# Question for new cruze & mylink



## SVKB (Mar 2, 2014)

Do you mean the bluetooth symbol in the upper right corner? That will turn blue when a device is connected. I think the bluetooth button on the homescreen will "activate" once a device is connected. Same goes for the aux. 

Our car isn't home right now to test or I'd run out and check.


----------



## jjstandardz (Mar 26, 2014)

SVKB said:


> Do you mean the bluetooth symbol in the upper right corner? That will turn blue when a device is connected. I think the bluetooth button on the homescreen will "activate" once a device is connected. Same goes for the aux.
> 
> Our car isn't home right now to test or I'd run out and check.

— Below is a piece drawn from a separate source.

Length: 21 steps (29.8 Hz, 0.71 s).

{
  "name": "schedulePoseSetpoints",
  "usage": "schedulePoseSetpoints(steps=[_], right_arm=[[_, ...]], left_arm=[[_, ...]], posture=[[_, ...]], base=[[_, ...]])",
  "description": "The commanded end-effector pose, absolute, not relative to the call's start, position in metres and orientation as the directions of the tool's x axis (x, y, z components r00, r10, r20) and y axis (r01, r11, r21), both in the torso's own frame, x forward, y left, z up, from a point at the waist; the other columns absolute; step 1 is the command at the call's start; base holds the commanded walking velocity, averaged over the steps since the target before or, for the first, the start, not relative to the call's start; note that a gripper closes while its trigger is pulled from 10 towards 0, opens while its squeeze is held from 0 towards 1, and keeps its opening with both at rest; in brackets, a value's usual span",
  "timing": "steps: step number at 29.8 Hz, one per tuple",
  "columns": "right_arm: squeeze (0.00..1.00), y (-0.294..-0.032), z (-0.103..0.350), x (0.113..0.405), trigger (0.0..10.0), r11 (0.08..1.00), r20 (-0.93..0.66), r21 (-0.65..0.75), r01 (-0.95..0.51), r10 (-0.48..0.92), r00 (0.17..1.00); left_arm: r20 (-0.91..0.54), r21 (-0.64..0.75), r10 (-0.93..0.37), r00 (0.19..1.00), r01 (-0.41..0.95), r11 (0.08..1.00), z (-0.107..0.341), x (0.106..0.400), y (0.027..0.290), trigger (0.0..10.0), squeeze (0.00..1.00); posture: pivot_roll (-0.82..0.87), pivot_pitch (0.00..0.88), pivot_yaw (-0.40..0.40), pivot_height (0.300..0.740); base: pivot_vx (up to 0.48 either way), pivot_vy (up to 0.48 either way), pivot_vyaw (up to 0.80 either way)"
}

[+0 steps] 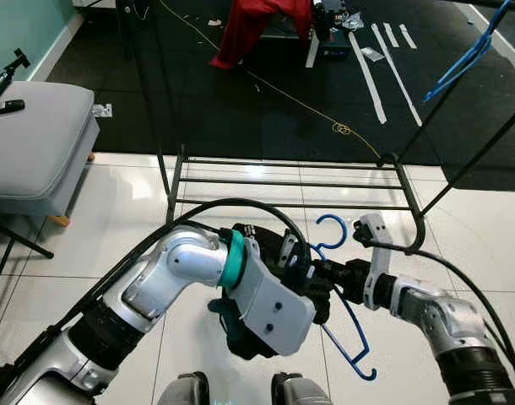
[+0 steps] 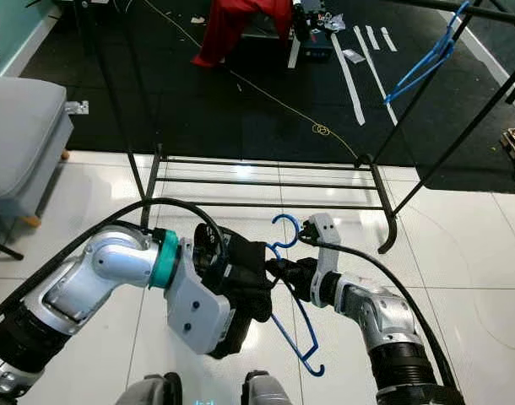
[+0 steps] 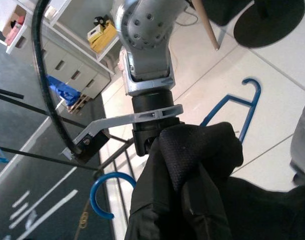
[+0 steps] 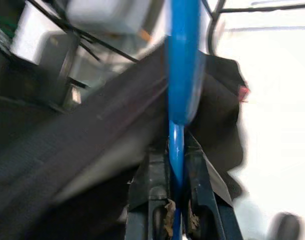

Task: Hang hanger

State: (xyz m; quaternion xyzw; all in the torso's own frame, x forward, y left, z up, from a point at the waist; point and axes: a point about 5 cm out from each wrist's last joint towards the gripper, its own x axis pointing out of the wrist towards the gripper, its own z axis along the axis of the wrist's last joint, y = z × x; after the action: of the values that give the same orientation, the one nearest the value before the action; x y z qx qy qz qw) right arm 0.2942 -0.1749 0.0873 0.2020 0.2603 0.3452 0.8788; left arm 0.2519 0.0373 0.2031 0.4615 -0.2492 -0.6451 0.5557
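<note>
Both pincers, left (image 1: 312, 283) and right (image 1: 332, 277), clamp the blue hanger (image 1: 352, 337) before the black rack (image 1: 291, 181).

Hanger (image 1: 352, 325): smooth blue plastic. Rack (image 1: 291, 181): dark matt metal rods. Floor (image 1: 114, 228): glossy white tile (mirrors light). Mat (image 1: 241, 101): rough black. Cushion (image 1: 34, 139): grey cloth. Fingers (image 3: 192, 165): textured matt black.

I count 2 blue hangers: 1 (image 1: 350, 325) between my 2 grippers, left (image 1: 312, 283) and right (image 1: 335, 278), and 1 (image 1: 464, 55) on the 1 black rack (image 1: 291, 186). I see 1 grey seat (image 1: 34, 143), 1 red cloth (image 1: 257, 25), 1 yellow cord (image 1: 291, 97).
</note>
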Motion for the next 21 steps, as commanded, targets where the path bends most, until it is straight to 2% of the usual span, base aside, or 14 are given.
schedulePoseSetpoints(steps=[1,5,7,8,9,10,11,13,14,16,17,19,21], right_arm=[[0.00,-0.175,0.093,0.295,10.0,0.652,-0.281,0.577,-0.492,0.724,0.630],[0.00,-0.174,0.095,0.295,10.0,0.632,-0.260,0.620,-0.465,0.725,0.638],[0.00,-0.175,0.098,0.298,10.0,0.609,-0.224,0.675,-0.416,0.707,0.671],[0.00,-0.177,0.101,0.302,10.0,0.589,-0.193,0.725,-0.358,0.673,0.714],[0.00,-0.177,0.101,0.302,10.0,0.589,-0.193,0.725,-0.358,0.673,0.714],[0.00,-0.181,0.102,0.307,10.0,0.579,-0.186,0.764,-0.284,0.619,0.763],[0.00,-0.181,0.102,0.307,10.0,0.579,-0.186,0.764,-0.284,0.619,0.763],[0.00,-0.188,0.098,0.315,10.0,0.576,-0.221,0.807,-0.130,0.499,0.838],[0.00,-0.188,0.098,0.315,10.0,0.576,-0.221,0.807,-0.130,0.499,0.838],[0.00,-0.186,0.091,0.314,10.0,0.609,-0.276,0.790,-0.072,0.457,0.845],[0.00,-0.186,0.091,0.314,10.0,0.609,-0.276,0.790,-0.072,0.457,0.845],[0.00,-0.176,0.088,0.306,10.0,0.711,-0.339,0.690,-0.139,0.487,0.805],[0.00,-0.169,0.087,0.305,10.0,0.721,-0.346,0.682,-0.119,0.462,0.817]], left_arm=[[-0.319,0.848,-0.947,0.030,0.456,-0.271,0.201,0.248,0.035,10.0,0.00],[-0.319,0.854,-0.947,0.032,0.442,-0.273,0.201,0.248,0.035,10.0,0.00],[-0.316,0.860,-0.948,0.030,0.431,-0.273,0.200,0.247,0.037,10.0,0.00],[-0.304,0.866,-0.952,0.027,0.425,-0.264,0.201,0.246,0.037,10.0,0.00],[-0.304,0.866,-0.952,0.027,0.425,-0.264,0.201,0.246,0.037,10.0,0.00],[-0.287,0.872,-0.957,0.029,0.421,-0.249,0.202,0.245,0.038,10.0,0.00],[-0.287,0.872,-0.957,0.029,0.421,-0.249,0.202,0.245,0.038,10.0,0.00],[-0.254,0.880,-0.967,0.035,0.422,-0.216,0.204,0.244,0.038,10.0,0.00],[-0.254,0.880,-0.967,0.035,0.422,-0.216,0.204,0.244,0.038,10.0,0.00],[-0.240,0.883,-0.969,0.049,0.426,-0.198,0.204,0.246,0.038,10.0,0.00],[-0.240,0.883,-0.969,0.049,0.426,-0.198,0.204,0.246,0.038,10.0,0.00],[-0.243,0.885,-0.968,0.065,0.423,-0.194,0.202,0.248,0.040,10.0,0.00],[-0.227,0.895,-0.971,0.079,0.410,-0.176,0.202,0.249,0.040,10.0,0.00]], posture=[[-0.08,0.127,0.011,0.740],[-0.08,0.128,0.012,0.740],[-0.08,0.126,0.016,0.740],[-0.08,0.126,0.019,0.740],[-0.08,0.126,0.019,0.740],[-0.08,0.124,0.022,0.740],[-0.08,0.124,0.022,0.740],[-0.08,0.123,0.027,0.740],[-0.08,0.123,0.027,0.740],[-0.08,0.120,0.031,0.740],[-0.08,0.120,0.031,0.740],[-0.08,0.120,0.032,0.740],[-0.08,0.118,0.033,0.740]], base=[[0.000,0.000,0.00],[0.000,0.000,0.00],[0.000,0.000,0.00],[0.000,0.000,0.00],[0.000,0.000,0.00],[0.000,0.000,0.00],[0.000,0.000,0.00],[0.000,0.000,0.00],[0.000,0.000,0.00],[0.000,0.000,0.00],[0.000,0.000,0.00],[0.000,0.000,0.00],[0.000,0.000,0.00]])
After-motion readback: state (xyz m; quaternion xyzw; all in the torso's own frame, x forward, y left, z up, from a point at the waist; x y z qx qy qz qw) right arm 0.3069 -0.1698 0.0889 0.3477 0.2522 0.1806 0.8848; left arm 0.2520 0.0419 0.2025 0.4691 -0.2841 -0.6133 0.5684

Umm it's the regular sized boxes. I'll have to play with it maybe pair my phone somehow


----------



## SVKB (Mar 2, 2014)

jjstandardz said:


> Umm it's the regular sized boxes. I'll have to play with it maybe pair my phone somehow


If you haven't paired your phone yet, all the bluetooth options will be greyed out. Go into your configuration to pair a phone.

This is a pretty good step by step if you're unsure.

http://www.gm.ca/media/infotainment/chevrolet/en/ccr/2012_Chevrolet_Bluetooth_Pairing.pdf


----------



## Chevy Customer Care (Oct 29, 2011)

Hi jjstandardz,

Welcome to the forum and congrats on your new purchase! Please feel free to reach out to our infotainment team for any questions you may have about your MyLink radio. Their number is 855-478-7767 and they’re open from 8AM until 10PM seven days a week. Also if you have any other questions about your Cruze, don’t hesitate to contact us. We can be reached via private message if needed!

Kristen A.
Chevrolet Customer Care


----------



## jjstandardz (Mar 26, 2014)

SVKB said:


> If you haven't paired your phone yet, all the bluetooth options will be greyed out. Go into your configuration to pair a phone.
> 
> This is a pretty good step by step if you're unsure.
> 
> http://www.gm.ca/media/infotainment/chevrolet/en/ccr/2012_Chevrolet_Bluetooth_Pairing.pdf


i paired it and it now works like a charm!

Hi jjstandardz,

Welcome to the forum and congrats on your new purchase! Please feel free to reach out to our infotainment team for any questions you may have about your MyLink radio. Their number is 855-478-7767 and they’re open from 8AM until 10PM seven days a week. Also if you have any other questions about your Cruze, don’t hesitate to contact us. We can be reached via private message if needed!

Kristen A.
Chevrolet Customer Care


Great, thanks! Are there owners manuals available online? my car didnt come with one )=


----------



## Chevy Customer Care (Oct 29, 2011)

Hi jjstandardz,

You can access your vehicle Owners Manual online at my.chevrolet.com. This site will also enable you to keep track of any service update information listed for your vehicle. Let us know if you have more questions!

Amber N. (assisting Kristen)
Chevrolet Customer Care


----------



## jjstandardz (Mar 26, 2014)

Chevy Customer Care said:


> Hi jjstandardz,
> 
> You can access your vehicle Owners Manual online at my.chevrolet.com. This site will also enable you to keep track of any service update information listed for your vehicle. Let us know if you have more questions!
> 
> ...


Awesome thanks this website is great, im really impressed.


----------



## gthompson388 (Mar 27, 2014)

Yes they will be grayed out entill you plug something into the port or pair a device, then they show up in color


----------



## Chevy Customer Care (Oct 29, 2011)

jjstandardz said:


> Awesome thanks this website is great, im really impressed.


You're more than welcome jjstandardz! Glad to have helped! 

Amber N.
Chevrolet Customer Care


----------



## sunset460 (Apr 16, 2017)

it worked its paired now and not grayed out (bluetooth) oh the home menu, didnt think of the steering wheel speak button, as soon as i pushed it, it started pairing thanks chevy cruse 2014


----------